Фильм начинается с кадра: на зеленом лугу, средь цветов - умирающий конь. Местный жрец, местный диктатор - старейшина Цицикоре (артист Котэ Даушвили) достает кинжал и добивает коня. Поучает: конь отравлен; кровь врагов напитала землю вокруг, она портит траву. Со жрецом невпопад пререкаются, но он берет верх - он жрец. И смерть коня, казнь коня - пролог фильма. Разумеется, остались в селе еще кони, но они - просто домашний скот; а что-то торжественное, триумфальное, заложенное в коне, уничтожено.

На покладистой, доброй лошадке въезжает в селение Марита, и не знает она, что на погибель въезжает она в родные места, - выедет из села она на осле, спиною вперед, побиваемая, закиданная осенней грязюкой.

Где-то в начале фильма: шагает конь, которого ведет под уздцы родной отец девушки. И в конце: шагает осел, которого ведет самозванный отец, Цицикоре.

Синтаксис кино - явление неразработанное. А есть же взаимодействие между киномонтажом и предложением или фразой, сочетанием фраз - высказыванием. Заняться бы этим!.. Но пока можно только увидеть, что экранное высказывание режиссера фильма "Древо желания" опирается на две фразы, сказанные в подчеркнуто сходном ритме: Марита въехала в село на коне - Мариту изгоняют из села на осле. Конь - осел: вековечная пародийная двоица. Человек на коне - победитель и триумфатор, а человек на осле - традиционно комичен.

Итак, Марита въезжает в родное село. И невдомек юной всаднице, что подстерегают ее опасности, ужасы, что заклание ждет и ее.

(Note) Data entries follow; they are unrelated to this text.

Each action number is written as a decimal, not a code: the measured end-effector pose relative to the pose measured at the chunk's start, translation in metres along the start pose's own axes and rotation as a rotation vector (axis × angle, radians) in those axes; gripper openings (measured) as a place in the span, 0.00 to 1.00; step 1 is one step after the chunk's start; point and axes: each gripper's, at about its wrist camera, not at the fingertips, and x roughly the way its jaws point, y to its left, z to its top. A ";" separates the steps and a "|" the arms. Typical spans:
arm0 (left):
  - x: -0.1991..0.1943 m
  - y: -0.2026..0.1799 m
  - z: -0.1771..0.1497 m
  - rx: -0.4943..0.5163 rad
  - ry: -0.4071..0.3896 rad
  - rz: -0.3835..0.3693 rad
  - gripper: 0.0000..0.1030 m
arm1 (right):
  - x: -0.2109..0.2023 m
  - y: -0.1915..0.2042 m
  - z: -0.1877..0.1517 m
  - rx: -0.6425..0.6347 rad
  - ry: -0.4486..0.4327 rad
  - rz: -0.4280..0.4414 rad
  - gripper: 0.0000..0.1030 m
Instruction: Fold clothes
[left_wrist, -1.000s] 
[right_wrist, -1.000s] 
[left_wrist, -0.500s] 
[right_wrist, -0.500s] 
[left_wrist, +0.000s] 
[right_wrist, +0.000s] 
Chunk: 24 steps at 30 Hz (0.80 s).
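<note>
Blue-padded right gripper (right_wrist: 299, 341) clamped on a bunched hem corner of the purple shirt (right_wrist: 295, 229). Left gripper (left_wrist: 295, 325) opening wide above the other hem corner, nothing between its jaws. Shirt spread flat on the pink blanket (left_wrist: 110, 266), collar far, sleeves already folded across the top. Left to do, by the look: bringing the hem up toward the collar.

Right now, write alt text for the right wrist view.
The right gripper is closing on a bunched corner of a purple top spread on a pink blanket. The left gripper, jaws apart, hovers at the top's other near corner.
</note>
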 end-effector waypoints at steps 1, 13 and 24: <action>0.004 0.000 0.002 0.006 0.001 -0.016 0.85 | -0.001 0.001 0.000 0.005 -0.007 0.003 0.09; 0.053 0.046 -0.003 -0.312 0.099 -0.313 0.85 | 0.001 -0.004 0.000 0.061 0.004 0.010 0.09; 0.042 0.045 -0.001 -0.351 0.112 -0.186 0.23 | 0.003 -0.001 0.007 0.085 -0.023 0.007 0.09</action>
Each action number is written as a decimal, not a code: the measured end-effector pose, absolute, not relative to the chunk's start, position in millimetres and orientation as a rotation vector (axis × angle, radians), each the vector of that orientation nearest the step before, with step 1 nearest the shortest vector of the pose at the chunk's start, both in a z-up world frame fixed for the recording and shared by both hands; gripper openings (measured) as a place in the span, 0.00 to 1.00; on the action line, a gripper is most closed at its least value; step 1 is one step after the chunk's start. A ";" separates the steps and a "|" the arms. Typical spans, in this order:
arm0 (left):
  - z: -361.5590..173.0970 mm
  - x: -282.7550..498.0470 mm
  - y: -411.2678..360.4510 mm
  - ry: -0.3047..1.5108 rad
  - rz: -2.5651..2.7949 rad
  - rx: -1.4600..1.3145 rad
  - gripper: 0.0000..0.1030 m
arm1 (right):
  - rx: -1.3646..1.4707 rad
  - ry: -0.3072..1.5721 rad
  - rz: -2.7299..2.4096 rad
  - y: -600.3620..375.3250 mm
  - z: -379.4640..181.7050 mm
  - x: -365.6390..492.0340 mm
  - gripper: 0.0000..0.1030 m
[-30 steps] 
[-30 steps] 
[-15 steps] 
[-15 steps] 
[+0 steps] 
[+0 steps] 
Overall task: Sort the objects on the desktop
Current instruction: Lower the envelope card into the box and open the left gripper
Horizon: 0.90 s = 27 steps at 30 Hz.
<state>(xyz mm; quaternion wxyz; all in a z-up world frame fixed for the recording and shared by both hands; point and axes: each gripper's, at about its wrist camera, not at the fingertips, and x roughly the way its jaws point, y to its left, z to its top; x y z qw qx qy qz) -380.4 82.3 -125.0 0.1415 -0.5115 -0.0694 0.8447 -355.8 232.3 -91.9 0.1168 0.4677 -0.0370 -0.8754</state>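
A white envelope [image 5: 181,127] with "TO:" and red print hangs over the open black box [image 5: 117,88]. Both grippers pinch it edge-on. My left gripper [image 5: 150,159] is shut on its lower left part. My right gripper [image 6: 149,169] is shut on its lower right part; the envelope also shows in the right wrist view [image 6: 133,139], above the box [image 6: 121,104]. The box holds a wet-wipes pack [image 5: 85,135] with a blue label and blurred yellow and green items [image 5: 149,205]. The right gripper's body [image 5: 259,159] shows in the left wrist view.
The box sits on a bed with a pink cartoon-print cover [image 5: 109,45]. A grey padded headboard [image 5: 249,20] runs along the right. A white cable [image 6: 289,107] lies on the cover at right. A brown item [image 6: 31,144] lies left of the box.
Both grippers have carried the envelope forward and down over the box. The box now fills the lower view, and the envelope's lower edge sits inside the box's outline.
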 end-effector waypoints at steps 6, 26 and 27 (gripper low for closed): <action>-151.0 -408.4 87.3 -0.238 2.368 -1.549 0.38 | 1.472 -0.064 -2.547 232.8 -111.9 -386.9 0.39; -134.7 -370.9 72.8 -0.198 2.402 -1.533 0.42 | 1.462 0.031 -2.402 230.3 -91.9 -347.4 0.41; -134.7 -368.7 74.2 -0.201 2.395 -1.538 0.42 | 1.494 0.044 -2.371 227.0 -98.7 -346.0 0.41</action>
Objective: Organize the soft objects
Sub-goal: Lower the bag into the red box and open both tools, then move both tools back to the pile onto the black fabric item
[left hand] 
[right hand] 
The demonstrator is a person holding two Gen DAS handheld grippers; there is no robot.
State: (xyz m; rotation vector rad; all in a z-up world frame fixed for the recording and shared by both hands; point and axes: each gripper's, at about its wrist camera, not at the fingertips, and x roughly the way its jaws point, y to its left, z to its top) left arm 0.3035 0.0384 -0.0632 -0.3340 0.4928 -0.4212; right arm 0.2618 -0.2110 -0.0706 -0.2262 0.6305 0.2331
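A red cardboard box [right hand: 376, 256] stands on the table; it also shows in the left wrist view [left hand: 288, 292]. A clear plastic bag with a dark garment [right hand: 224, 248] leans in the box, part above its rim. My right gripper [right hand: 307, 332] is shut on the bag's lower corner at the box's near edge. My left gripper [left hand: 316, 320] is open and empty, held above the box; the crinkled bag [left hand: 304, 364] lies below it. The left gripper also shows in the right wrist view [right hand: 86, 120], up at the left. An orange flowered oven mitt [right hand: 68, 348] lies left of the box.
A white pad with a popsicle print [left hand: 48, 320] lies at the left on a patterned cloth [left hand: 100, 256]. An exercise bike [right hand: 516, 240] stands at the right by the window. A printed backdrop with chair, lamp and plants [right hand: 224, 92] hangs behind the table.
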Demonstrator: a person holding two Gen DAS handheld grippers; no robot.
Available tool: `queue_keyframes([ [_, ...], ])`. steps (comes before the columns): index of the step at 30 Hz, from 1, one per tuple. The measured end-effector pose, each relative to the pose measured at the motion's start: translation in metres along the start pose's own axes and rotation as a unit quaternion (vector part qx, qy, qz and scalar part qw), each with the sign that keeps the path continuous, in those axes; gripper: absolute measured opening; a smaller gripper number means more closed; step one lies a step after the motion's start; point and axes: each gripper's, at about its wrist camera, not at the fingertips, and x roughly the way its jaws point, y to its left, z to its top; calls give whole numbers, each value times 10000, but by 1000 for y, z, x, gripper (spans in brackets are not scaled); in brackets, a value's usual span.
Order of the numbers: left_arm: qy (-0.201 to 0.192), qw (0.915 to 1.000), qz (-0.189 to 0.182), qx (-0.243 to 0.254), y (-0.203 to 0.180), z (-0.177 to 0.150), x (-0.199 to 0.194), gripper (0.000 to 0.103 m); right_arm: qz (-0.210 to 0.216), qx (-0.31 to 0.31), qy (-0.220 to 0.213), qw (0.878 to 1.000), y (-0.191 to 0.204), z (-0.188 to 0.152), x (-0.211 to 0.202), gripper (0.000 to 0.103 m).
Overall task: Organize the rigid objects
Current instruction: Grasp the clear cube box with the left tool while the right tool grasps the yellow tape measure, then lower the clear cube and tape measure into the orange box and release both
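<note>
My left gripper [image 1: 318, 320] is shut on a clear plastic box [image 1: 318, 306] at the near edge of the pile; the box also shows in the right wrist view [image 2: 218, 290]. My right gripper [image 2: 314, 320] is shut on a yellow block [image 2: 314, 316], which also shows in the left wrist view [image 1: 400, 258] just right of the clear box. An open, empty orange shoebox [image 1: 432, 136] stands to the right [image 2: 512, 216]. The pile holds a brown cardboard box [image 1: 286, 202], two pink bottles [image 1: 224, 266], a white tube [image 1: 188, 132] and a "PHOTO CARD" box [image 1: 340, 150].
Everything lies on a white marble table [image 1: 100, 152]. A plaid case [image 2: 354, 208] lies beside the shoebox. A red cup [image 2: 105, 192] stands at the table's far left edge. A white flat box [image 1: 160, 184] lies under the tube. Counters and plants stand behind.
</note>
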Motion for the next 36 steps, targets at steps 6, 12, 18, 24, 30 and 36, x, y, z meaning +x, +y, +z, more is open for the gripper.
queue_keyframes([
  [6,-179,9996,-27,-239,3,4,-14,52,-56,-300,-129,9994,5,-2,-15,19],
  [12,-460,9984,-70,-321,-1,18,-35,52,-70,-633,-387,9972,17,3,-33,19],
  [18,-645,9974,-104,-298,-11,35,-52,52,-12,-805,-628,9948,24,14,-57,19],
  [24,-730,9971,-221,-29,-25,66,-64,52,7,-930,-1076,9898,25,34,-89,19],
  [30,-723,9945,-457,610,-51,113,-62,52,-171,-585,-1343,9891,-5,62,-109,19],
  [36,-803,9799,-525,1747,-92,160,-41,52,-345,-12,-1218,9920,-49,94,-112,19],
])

Я спросил Абуладзе, помнит ли он очерк Горького "Вывод". Он ответил, что нет. Значит, странное совпадение мотивов: Горький - Геогий Леонидзе (его новеллы в основе сценария) - Тенгиз Абуладзе. У Горького - деревенская улица на Украине, и "среди белых мазанок, с диким воем двигается странная процессия". Ведут женщину. Маленькую. Нагую. Привязанную к телеге. А на телеге - рыжий мужик. "...В одной руке он держит вожжи, в другой - кнут и методически хлещет им раз по спине лошади и раз по телу маленькой женщины, и без того уже добитой до утраты человеческого образа... Сзади телеги и женщины, привязанной к ней, валом валит толпа и... кричит, воет, свищет, смеется, улюлюкает, подзадоривает". Совпадения разительны!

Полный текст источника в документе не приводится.